### TASK OBJECTIVE
Write out the listing below in full and exactly, leaving out every picture.
───
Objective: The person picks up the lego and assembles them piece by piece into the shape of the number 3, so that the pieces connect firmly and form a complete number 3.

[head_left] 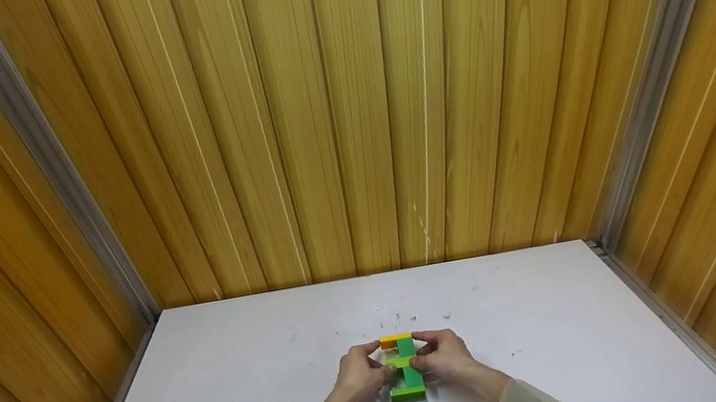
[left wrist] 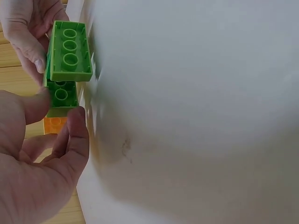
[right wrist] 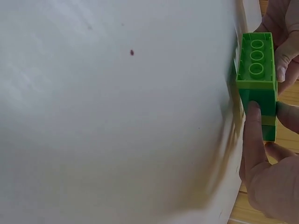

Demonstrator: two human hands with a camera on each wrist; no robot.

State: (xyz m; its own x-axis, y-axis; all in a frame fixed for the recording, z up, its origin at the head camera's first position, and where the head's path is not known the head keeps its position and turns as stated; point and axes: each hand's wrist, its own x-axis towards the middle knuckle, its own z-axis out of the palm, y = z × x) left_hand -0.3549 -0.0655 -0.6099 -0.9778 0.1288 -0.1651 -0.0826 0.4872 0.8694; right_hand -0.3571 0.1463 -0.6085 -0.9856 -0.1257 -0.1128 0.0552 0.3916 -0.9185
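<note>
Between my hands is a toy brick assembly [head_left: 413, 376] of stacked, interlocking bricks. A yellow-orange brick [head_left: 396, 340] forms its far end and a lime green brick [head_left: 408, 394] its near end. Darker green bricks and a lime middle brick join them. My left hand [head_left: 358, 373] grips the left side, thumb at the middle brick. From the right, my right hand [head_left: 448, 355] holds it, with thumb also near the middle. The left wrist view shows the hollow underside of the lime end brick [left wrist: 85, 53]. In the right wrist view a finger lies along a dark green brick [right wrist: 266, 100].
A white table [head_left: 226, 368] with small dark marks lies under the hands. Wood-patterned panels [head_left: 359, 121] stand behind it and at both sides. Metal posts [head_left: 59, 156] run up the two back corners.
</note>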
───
### RESULT OF THE TASK
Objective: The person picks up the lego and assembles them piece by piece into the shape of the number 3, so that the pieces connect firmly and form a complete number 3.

[head_left] 
[left wrist] 
[right wrist] 

Demonstrator: two human hands with a camera on each wrist; no robot.

State: (xyz m; its own x-axis, y-axis; all in a frame fixed for the recording, z up, its origin at the head camera's first position, and where the head's path is not known the head keeps its position and turns as stated; point and axes: each hand's wrist, its own x-axis towards the middle knuckle, its own z-axis out of the palm, y = z × x) left_hand -0.3549 -0.0655 -0.6099 -0.9778 0.1288 -0.1651 -0.0826 0.4872 0.8694; right_hand -0.3571 0.1463 -0.6085 -0.9856 -0.1257 -0.1128 0.0552 0.3916 -0.9185
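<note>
Between my hands is a toy brick assembly [head_left: 413, 376] of stacked, interlocking bricks. A yellow-orange brick [head_left: 396, 340] forms its far end and a lime green brick [head_left: 408, 394] its near end. Darker green bricks and a lime middle brick join them. My left hand [head_left: 358, 373] grips the left side, thumb at the middle brick. From the right, my right hand [head_left: 448, 355] holds it, with thumb also near the middle. The left wrist view shows the hollow underside of the lime end brick [left wrist: 85, 53]. In the right wrist view a finger lies along a dark green brick [right wrist: 266, 100].
A white table [head_left: 226, 368] with small dark marks lies under the hands. Wood-patterned panels [head_left: 359, 121] stand behind it and at both sides. Metal posts [head_left: 59, 156] run up the two back corners.
</note>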

There is nothing more to the output.